情報の収集には以下の内容が必要です。事業者は以下の情報を収集し、かつ5年間の保存を行わなければなりません。

  •  製品名を含む製品情報
  •  数量(キログラム単位)
  •  生産国
  •  地理情報の詳細
  •  対象製品を取り扱った企業・個人の名称や住所等
  •  森林減少フリー製品であることを確認可能な十分な情報であること
  •  対象製品が生産国の関連法規に基づいて生産されたことを示す確実に検証可能な十分な情報であること

リスク評価

事業者は、収集した情報に基づき、対象製品に対してのリスクを評価しなければなりません。
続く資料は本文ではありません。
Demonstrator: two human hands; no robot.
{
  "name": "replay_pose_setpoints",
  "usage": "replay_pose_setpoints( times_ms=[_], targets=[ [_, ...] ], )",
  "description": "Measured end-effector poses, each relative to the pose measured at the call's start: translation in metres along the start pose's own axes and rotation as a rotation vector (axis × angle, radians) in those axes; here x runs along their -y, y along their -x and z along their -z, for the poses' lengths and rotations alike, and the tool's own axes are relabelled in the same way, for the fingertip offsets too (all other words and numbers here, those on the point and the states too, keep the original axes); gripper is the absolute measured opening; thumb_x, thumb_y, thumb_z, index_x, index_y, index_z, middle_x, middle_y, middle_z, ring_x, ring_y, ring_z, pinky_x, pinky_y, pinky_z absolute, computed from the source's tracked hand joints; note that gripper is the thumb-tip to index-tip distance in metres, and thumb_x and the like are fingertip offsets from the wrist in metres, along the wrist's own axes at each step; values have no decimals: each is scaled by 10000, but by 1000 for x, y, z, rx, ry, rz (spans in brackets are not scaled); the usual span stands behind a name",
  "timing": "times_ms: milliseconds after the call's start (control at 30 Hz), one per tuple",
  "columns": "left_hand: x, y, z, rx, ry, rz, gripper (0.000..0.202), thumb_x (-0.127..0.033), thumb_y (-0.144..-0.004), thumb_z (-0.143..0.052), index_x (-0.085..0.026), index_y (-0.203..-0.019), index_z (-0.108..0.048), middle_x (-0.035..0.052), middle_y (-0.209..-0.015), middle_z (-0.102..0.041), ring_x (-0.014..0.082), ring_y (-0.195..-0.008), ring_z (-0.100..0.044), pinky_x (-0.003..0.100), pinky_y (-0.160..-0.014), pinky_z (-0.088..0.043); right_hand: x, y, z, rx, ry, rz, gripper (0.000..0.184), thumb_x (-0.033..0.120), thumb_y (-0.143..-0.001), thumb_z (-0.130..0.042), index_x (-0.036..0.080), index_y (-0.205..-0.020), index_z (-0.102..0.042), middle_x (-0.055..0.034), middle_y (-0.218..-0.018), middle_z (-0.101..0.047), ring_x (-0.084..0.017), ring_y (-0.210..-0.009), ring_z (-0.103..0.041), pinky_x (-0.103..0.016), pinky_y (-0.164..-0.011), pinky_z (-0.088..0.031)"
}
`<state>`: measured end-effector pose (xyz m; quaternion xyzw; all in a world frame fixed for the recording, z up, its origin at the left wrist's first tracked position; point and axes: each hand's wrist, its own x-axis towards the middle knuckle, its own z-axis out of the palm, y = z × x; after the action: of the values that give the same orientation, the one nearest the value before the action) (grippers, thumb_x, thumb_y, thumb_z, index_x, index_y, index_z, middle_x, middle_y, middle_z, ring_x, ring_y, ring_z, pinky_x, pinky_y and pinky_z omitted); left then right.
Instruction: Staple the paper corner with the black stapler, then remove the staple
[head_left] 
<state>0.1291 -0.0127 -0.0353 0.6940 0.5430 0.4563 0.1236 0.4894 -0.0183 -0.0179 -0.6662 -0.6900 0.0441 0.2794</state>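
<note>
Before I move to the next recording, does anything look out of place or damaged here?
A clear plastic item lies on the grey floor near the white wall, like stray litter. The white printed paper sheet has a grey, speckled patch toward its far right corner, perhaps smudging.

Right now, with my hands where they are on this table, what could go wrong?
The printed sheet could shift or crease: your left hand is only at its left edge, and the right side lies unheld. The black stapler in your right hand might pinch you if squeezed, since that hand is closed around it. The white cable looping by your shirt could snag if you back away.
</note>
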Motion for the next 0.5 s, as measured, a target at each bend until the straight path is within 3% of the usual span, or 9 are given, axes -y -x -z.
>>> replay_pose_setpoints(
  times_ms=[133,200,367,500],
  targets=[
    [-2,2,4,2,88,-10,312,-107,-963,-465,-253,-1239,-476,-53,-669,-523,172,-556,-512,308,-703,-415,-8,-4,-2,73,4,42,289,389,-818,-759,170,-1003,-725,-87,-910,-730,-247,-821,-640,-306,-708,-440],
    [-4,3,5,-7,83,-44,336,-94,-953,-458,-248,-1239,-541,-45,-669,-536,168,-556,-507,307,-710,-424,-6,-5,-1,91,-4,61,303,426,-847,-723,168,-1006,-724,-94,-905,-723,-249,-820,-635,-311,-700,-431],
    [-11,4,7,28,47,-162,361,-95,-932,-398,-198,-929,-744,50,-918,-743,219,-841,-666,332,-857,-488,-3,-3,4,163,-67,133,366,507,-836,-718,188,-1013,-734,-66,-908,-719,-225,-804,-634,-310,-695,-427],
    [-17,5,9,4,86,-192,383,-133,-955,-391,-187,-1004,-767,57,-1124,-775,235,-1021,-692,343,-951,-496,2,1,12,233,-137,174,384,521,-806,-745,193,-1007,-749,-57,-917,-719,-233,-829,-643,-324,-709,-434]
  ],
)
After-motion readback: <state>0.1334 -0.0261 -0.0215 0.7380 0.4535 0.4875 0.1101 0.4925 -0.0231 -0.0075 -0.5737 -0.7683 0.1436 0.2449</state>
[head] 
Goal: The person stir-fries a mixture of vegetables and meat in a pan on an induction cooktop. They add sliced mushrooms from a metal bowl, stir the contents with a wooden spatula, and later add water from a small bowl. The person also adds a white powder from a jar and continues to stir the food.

リスク評価には次の内容を参考にします。

  •  生産国を高リスク国、標準リスク国、低リスク国で分類する
  •  生産国の森林の存在の確認
  •  生産国の先住民の存在、先住民との誠実な協議・協力等
  •  生産国における森林減少・劣化の蔓延状況の確認
  •  情報の信頼性・妥当性、出典へのリンク
  •  生産国の汚職、不正等の懸念等
  •  関連サプライチェーンの複雑性等
  •  認証や他の第三者検証の枠組みによる情報を含む補則情報

リスク緩和措置

事業者はリスク評価を行ったら、リスクなしの状態になるよう、次の措置をとる必要があります。

  • 追加情報の要求
  • 第三者による調査・監査の実施
  • モデル・リスクマネージメント・プラクティス、報告、記録、内部管理、コンプライアンス管理
  • 中小企業以外の場合は、上記内部方針等を確認する第三者による監査機能が必要
  • リスク緩和措置に関する決定は文書化し、最低年1回レビューしなければならない


引用:EUのEUDR(森林破壊フリー製品規則)の概要(欧州連合日本政府代表部)

まとめ

 EU域内や世界で取引・消費される製品が、森林破壊や劣化 によって生産されたものではないことを証明するEUDR (欧州森林破壊防止規則 )について、詳しく解説しました。世界の森林破壊は深刻な状況であり、グローバルにサプライチェーンを展開する企業にとってEUDRの知見を深めることは重要です。